Task requirements »
Starting at the first line of the entries below, output every line exactly, up to and including the line with "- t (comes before".

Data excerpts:
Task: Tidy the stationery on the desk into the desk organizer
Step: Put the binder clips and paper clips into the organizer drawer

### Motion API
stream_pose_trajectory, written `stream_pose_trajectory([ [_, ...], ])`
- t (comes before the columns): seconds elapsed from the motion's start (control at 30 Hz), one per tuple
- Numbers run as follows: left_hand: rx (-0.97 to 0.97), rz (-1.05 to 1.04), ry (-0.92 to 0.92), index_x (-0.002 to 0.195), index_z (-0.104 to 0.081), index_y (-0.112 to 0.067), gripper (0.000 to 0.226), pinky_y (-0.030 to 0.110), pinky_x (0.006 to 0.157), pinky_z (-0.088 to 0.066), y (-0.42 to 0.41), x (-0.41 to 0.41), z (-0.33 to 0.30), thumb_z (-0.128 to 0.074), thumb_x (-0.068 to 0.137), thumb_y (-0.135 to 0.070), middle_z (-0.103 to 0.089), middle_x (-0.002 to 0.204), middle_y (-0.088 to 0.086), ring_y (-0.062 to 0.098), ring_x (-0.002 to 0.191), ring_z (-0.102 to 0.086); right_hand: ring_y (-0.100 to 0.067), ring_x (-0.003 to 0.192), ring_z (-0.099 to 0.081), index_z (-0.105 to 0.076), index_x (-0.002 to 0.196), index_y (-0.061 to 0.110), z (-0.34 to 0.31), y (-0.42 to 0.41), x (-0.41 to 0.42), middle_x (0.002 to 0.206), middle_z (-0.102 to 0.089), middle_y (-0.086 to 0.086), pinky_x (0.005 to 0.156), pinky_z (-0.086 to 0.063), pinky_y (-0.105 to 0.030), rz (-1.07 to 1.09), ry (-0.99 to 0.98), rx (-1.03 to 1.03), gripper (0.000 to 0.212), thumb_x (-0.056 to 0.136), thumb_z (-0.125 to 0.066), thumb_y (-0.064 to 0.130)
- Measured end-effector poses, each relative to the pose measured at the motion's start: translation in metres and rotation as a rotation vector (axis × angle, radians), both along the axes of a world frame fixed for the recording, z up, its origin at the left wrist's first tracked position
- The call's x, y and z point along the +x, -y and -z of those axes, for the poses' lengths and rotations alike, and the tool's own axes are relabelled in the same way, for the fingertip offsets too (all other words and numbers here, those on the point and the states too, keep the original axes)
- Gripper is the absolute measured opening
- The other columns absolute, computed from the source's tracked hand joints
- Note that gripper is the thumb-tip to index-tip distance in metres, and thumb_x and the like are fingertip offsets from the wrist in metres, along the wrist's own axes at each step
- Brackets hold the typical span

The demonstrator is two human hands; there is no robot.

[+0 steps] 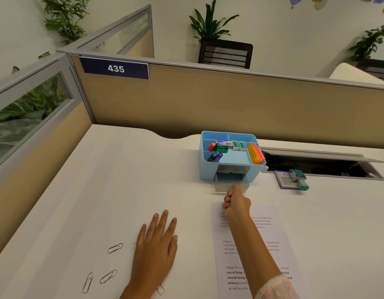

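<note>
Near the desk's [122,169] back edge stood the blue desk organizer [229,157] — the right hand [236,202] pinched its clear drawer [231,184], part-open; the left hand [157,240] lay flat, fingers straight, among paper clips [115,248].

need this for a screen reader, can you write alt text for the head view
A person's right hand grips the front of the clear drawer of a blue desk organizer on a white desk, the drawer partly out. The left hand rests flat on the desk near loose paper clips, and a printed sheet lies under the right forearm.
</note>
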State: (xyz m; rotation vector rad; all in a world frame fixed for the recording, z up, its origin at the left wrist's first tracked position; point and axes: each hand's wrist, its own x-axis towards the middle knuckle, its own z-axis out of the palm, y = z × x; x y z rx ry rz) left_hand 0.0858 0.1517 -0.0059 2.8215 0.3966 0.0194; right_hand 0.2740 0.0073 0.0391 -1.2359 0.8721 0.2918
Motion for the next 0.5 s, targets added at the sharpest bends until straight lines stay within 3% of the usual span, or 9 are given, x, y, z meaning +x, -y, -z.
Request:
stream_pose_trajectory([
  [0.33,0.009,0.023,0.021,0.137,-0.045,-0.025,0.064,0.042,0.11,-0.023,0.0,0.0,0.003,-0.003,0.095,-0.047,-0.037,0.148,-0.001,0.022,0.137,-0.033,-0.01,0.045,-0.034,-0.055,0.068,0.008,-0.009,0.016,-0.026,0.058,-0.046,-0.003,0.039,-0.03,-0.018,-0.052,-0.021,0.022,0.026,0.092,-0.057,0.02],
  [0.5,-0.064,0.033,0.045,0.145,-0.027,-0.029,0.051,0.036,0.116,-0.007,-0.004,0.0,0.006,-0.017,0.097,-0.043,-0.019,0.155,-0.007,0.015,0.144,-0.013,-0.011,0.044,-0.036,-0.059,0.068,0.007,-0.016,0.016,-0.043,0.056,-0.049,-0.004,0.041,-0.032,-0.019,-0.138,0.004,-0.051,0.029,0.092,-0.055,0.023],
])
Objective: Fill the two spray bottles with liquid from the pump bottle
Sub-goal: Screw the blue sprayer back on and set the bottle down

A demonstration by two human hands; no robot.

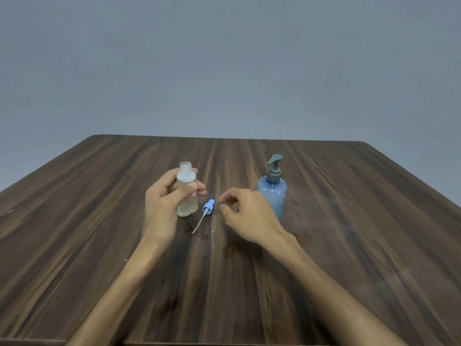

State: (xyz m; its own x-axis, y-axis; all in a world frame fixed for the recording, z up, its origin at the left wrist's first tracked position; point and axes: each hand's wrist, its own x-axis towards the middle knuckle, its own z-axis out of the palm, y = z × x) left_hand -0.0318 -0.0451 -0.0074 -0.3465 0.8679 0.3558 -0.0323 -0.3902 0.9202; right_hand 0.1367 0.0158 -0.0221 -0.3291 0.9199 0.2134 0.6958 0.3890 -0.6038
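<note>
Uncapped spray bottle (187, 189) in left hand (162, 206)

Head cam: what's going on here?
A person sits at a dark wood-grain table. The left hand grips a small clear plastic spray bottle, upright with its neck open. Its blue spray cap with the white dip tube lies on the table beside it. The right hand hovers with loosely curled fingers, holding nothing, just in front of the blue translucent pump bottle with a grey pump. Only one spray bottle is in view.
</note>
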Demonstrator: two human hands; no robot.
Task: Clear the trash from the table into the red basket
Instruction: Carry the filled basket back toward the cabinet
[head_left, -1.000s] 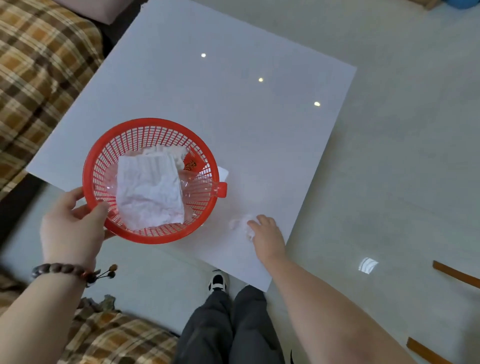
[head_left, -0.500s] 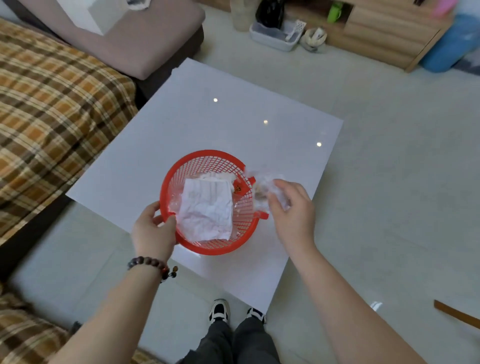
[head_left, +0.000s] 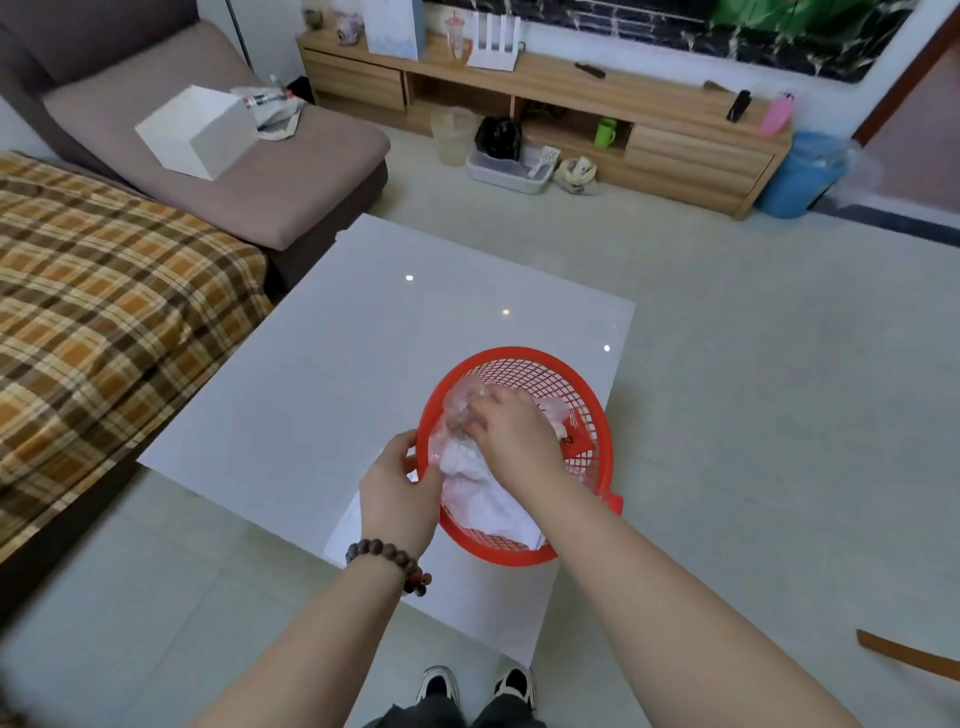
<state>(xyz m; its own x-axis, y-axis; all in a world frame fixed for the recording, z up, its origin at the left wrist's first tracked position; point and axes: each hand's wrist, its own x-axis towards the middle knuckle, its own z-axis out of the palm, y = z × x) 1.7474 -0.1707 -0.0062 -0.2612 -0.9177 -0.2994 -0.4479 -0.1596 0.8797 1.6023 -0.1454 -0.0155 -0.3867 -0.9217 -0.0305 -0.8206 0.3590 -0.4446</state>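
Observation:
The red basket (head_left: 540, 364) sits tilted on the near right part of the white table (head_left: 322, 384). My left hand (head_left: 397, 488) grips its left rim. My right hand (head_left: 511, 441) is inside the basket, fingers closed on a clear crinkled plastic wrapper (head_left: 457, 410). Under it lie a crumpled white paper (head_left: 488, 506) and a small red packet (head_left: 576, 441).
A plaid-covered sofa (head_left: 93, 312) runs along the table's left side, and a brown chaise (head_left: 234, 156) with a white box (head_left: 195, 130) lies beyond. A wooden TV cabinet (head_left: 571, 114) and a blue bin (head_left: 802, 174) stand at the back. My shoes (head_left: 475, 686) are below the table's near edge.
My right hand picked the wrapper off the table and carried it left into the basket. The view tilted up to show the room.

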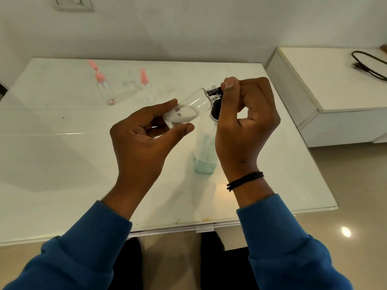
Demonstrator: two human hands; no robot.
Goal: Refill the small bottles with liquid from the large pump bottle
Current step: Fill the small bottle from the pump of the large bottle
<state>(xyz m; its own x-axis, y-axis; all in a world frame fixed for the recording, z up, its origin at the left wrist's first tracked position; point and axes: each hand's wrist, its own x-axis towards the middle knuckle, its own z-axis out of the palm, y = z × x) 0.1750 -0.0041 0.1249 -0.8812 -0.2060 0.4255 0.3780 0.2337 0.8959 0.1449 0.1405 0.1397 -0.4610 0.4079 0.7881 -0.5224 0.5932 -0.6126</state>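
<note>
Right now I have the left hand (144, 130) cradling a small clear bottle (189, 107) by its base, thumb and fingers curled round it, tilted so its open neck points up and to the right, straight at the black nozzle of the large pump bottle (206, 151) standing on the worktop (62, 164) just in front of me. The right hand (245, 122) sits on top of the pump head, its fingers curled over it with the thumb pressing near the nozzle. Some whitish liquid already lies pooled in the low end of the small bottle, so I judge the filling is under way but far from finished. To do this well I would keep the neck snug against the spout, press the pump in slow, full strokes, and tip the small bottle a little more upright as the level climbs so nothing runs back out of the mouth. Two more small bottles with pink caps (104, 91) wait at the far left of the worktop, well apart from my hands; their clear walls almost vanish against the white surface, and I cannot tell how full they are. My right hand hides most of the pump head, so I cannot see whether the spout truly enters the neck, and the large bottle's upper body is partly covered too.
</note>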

Response to the exercise »
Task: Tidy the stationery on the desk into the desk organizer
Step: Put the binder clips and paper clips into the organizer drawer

### Motion API
stream_pose_trajectory, written `stream_pose_trajectory([ [_, ...], ])`
- t (comes before the columns): seconds elapsed from the motion's start (control at 30 Hz), one per tuple

This exercise requires no further answer.